BRIEF>
Among the entries below, only the lines from the one with "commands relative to" through the one with "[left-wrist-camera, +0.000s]" are wanted, reproduced exactly. Pictures are not wanted.

--- RECORD SET Enclosed Below ---

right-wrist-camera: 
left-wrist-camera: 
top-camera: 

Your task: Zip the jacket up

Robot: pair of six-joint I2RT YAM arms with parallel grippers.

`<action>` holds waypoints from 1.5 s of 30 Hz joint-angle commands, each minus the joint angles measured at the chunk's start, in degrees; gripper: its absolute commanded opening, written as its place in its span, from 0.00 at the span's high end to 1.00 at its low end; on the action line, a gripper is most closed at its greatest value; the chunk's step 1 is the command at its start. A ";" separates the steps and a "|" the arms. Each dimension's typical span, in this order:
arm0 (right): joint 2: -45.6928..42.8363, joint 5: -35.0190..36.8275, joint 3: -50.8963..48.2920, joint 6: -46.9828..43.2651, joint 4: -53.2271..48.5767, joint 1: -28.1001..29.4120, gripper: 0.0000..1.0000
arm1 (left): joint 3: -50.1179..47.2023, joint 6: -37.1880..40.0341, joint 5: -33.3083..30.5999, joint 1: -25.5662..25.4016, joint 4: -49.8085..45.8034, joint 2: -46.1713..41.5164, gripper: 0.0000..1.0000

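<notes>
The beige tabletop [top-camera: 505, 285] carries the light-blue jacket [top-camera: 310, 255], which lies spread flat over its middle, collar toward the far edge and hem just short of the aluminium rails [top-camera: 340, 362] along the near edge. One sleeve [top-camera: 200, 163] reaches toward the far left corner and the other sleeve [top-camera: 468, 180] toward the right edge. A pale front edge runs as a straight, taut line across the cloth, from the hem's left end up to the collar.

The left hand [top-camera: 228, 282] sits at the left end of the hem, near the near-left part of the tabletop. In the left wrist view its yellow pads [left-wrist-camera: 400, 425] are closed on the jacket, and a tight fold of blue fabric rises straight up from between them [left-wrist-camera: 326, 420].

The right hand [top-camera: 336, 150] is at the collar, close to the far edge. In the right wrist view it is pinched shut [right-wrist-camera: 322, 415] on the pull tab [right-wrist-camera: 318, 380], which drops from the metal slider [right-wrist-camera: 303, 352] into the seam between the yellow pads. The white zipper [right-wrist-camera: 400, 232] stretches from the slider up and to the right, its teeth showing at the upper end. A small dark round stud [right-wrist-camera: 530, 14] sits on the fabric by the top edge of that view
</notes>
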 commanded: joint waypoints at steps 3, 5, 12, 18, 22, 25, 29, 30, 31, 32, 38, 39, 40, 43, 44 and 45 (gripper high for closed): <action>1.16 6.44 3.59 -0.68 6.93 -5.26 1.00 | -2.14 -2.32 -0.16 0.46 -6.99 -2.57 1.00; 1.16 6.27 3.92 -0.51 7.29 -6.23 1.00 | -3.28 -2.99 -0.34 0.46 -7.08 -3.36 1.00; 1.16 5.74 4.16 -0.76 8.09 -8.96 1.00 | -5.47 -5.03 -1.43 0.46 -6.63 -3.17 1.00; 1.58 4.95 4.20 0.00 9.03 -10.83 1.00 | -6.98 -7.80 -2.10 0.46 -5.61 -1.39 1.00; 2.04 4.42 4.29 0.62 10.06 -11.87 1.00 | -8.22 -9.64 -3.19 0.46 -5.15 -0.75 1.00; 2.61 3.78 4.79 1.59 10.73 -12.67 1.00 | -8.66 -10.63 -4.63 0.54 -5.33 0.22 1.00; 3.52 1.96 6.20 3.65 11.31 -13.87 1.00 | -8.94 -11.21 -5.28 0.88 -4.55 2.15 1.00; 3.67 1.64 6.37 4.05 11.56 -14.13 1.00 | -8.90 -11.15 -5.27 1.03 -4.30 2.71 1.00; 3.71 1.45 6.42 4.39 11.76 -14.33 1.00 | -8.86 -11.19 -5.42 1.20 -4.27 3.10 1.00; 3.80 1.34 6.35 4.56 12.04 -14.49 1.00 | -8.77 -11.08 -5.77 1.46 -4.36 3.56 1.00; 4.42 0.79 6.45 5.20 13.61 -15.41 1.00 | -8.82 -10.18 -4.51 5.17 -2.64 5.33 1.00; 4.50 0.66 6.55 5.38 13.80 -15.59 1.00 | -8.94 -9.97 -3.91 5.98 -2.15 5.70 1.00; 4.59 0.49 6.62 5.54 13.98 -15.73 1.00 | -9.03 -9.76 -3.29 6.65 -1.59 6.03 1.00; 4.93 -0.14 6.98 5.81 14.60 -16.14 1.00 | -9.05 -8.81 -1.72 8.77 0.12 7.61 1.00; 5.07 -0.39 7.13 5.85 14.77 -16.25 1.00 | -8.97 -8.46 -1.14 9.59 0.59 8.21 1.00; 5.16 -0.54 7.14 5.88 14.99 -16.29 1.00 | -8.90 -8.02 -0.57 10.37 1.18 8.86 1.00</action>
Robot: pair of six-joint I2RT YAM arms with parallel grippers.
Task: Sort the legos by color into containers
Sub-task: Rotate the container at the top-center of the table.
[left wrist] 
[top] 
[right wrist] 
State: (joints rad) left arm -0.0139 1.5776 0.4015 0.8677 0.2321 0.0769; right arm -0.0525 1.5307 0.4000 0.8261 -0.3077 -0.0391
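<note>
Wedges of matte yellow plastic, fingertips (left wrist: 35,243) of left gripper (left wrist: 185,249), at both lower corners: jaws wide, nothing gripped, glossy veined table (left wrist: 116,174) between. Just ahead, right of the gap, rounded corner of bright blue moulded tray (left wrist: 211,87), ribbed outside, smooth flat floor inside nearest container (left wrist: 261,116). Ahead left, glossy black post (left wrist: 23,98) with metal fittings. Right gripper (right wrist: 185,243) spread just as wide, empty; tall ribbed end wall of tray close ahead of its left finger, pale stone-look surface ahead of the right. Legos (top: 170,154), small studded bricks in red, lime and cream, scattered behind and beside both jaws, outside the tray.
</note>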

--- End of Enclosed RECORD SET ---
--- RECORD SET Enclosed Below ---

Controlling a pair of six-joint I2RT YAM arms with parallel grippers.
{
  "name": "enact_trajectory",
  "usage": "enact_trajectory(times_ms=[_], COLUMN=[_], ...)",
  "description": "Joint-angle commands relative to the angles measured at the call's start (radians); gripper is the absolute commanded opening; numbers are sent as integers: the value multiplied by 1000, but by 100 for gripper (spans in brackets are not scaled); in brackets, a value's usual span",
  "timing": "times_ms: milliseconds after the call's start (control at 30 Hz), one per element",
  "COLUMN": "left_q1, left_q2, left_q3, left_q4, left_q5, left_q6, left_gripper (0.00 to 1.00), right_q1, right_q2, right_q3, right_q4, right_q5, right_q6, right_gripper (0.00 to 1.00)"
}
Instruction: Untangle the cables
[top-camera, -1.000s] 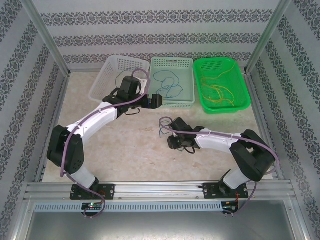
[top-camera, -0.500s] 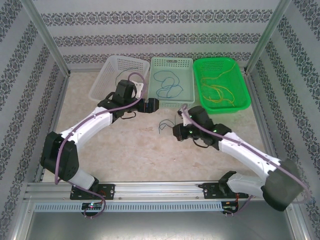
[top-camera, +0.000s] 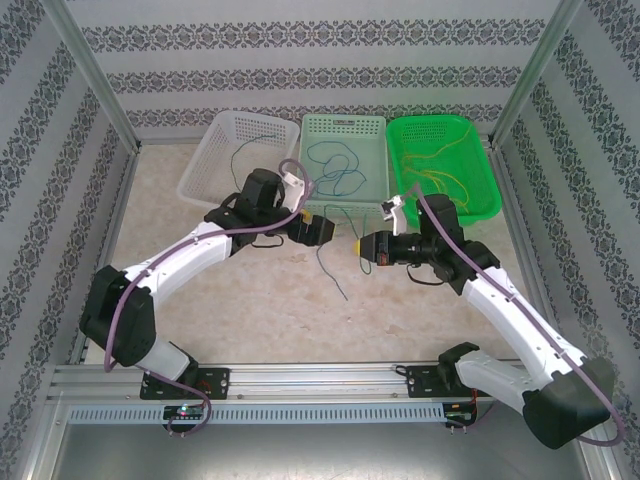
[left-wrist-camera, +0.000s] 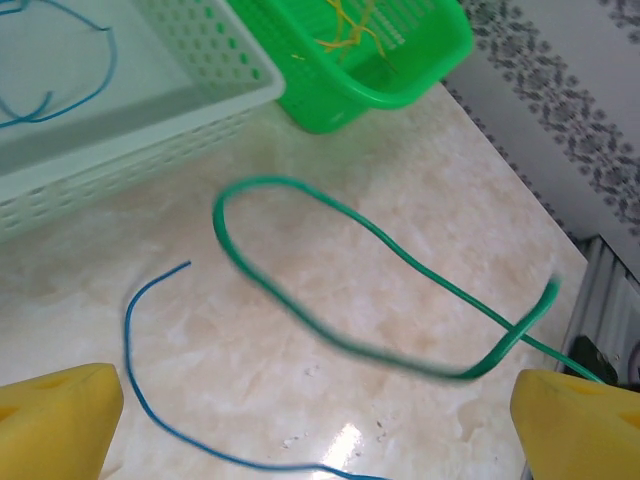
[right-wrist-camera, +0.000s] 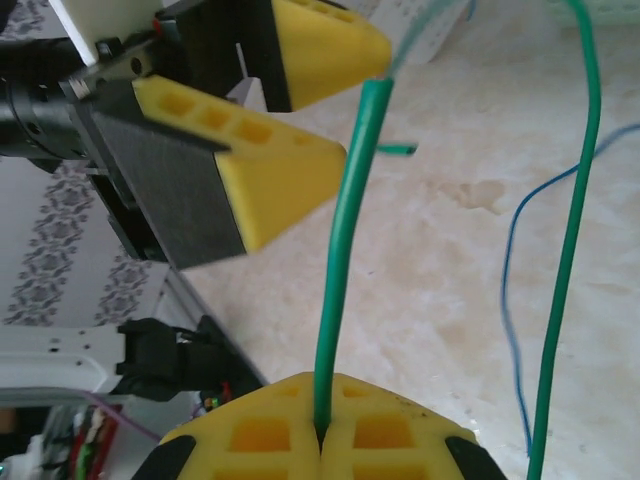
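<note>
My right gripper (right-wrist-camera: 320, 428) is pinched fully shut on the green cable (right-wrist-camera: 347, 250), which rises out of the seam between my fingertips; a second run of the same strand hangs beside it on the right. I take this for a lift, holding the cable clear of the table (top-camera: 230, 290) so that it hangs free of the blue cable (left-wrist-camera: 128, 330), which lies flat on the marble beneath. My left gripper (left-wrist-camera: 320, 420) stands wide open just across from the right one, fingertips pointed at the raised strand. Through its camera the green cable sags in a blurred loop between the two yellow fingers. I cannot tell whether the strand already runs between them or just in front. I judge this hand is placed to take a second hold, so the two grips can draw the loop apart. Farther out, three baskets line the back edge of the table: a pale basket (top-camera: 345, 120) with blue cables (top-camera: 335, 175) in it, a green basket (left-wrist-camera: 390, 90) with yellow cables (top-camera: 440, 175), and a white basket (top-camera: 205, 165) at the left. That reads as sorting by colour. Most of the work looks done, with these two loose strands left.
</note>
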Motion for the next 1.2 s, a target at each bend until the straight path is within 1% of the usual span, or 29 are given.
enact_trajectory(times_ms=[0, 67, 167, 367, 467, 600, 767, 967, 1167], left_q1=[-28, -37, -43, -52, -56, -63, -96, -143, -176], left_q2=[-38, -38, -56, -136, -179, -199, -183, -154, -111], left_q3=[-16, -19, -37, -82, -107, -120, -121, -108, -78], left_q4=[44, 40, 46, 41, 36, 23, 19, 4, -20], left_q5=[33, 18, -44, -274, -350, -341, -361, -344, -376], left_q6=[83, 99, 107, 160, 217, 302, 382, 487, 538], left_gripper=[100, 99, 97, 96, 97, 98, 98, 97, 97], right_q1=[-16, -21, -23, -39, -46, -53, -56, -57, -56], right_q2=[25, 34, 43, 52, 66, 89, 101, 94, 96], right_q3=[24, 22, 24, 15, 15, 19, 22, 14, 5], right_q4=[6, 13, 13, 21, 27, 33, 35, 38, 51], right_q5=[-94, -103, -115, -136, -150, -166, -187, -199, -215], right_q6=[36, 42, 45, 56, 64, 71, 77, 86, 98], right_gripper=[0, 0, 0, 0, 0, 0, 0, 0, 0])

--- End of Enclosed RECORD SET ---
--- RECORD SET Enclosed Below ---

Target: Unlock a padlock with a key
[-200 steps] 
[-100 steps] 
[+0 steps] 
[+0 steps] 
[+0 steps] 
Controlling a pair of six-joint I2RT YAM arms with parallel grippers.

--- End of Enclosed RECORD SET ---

WRITTEN REPLY>
  "description": "Joint-angle commands relative to the angles measured at the call's start (radians); gripper is the absolute commanded opening; numbers are sent as integers: the value multiplied by 1000, but by 100 for gripper (spans in brackets are not scaled); in brackets, a value's usual span",
  "timing": "times_ms: milliseconds after the call's start (control at 30 Hz), one per element",
  "COLUMN": "left_q1, left_q2, left_q3, left_q4, left_q5, left_q6, left_gripper (0.00 to 1.00), right_q1, right_q2, right_q3, right_q4, right_q5, right_q6, right_gripper (0.00 to 1.00)"
}
Instruction: Untangle the cables
[top-camera, -1.000s] 
[top-camera, -0.500s] 
[top-camera, +0.000s] 
[left-wrist-camera, +0.000s] 

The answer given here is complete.